Fahrenheit -華氏- Ⅱ
はぁ~
ため息を吐いて、俺はバットを地面について腰を落とした。
「どうしたよ、啓人。今日は不調だな」
ベンチに腰掛け、スコアを付けながら水澤さんが不思議そうに首を傾けている。
「お疲れ気味かぁ」
「女と遊びすぎじゃね?」
「火遊びは程ほどにしておけよ~」
なんてメンバーのありがたぁいご忠告。
タバコの煙を口からも鼻からも吐き出しながら、みんなガハハと笑う。
足元に置いたコーヒーの空き缶を灰皿代わりに。その灰皿にはタバコの吸殻が溢れている。
全然スポーツマンシップにのっとってねぇな。腹出てるし…
「次決めなかったら、交代な~」
と水澤さん。
ちなみに水澤さんは桑田 佳祐にそっくりだ。腹が出てるけどな。
俺はゆっくりと腰を上げ、キャップを直した。
「大丈夫っすよ。
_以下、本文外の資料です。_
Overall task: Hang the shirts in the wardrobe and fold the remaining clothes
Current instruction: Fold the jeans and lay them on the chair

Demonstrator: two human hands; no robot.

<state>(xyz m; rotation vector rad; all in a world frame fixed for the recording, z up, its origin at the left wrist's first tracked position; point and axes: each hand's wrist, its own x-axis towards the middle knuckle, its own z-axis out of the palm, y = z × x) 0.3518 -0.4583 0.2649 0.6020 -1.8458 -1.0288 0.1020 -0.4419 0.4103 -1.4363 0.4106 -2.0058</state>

風に戸惑うほど弱気な俺じゃないんで」by TUNAMI
この歌を聞くたびに「どんだけヤワよ!」って突っ込みたくなる。
まぁ見つめ合うと素直にお喋りできない、って言う部分は頷けるがな。
…って、そんなこと今はどうでもいい。
「は??」と水澤さんは頭に?マークを浮かべている。
俺は立ち上がるとバットを振り、素振りをした。
バットの先が風を切る音が心地いい。
「彼女がねぇ、俺を置いてアメリカいっちまったんすよ(泣)」
俺の答えに、ベンチが、ガタガタと鳴った。